The researchers, lead by Guy Ropars of the University of Rennes in France, build their own Viking sunstone compass from a calcite crystal.
The two beams of light can be seen on the reflective surface inside.


__________________________

'Magic' Viking Sunstone Just Natural Crystal

Jennifer Welsh
Live Science
     Before the invention of the magnetic compass, navigating with a sundial would have been difficult, particularly on overcast days. Ancient Viking lore suggests that they had a magical tool to find the sun, even when the star was hidden.
     Researchers have now discovered the crystal that would have made such a magical apparatus possible. The Vikings could have used a common calcite crystal, called an Icelandic spar, to find the sun in the high latitudes where they would have had to battle long twilightsand cloudy skies
to navigate.

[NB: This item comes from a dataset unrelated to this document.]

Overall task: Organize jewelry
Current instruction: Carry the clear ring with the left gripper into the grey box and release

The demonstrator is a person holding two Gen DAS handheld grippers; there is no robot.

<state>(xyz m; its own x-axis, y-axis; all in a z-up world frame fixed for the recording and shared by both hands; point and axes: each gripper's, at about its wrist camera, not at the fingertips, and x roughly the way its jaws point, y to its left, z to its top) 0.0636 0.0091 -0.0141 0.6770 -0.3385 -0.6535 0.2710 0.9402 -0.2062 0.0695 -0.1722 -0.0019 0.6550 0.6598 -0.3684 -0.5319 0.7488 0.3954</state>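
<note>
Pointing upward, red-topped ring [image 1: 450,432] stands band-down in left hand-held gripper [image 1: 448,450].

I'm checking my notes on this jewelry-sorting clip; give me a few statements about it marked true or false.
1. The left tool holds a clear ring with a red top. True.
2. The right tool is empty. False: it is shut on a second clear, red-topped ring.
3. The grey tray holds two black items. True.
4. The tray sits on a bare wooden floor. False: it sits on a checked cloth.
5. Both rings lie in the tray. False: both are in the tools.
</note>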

This special "sunstone" could find the direction of the sun even when it was out of view because it plays a trick with the light.
     "The Vikings
could have discovered this, simply by choosing a transparent crystal and looking through it through a small hole in a screen," study researcher Guy Ropars wrote in an email to LiveScience. "The understanding of the complete mechanism and the knowledge of the polarization of light is not necessary."



Finding the sun

     To use the crystal, the Vikings would have held the stone up to the center of the sky (from their perspective). When sunlight hits the crystal, that light gets polarized and broken into an "ordinary" and an "extraordinary" beam.
     On a clear day, the Vikings would have rotated the crystal until the two beams lined up. Since these two beams line up and have the same brightness at only one angle, by noting where the sun is when this happens the Vikings could establish a reference point that could be used even when the sun wasn't visible. 
     There are several other types of crystal that have this same property, but they wouldn't have been too useful because they aren't as clear or as common, the researchers said. The Icelandic spar that the researchers analyzed is very common along the coasts of Iceland, and is also common today in Brazil and Mexico.

The real sunstone?     


While none of these Icelandic spar crystals has been found in a Viking settlement, one was recently discovered in an Elizabethan shipwreck from 1592 in the English Channel. The researchers are currently confirming that this crystal could have been used to find the sun when it was out of sight, which they think might be true because a large cannon on board the ship would have interfered with a magnetic compass.
     The research is a theoretical confirmation of previous research by another lab suggesting these kinds of crystals could be useful 
to find the sun. In their laboratory at Rennes, France, they say a prototype sunstone compass they made using calcite works particularly well (even with the naked eye) when the sun is beyond the horizon and even after the stars come out.
     Polarized light is also widely used by animals in nature, to create colorful shells and as a way to see the world around them. 


The study was published today (Nov. 1) in the journal Proceedings of the Royal Society A: Mathematical Physical & Engineering Sciences.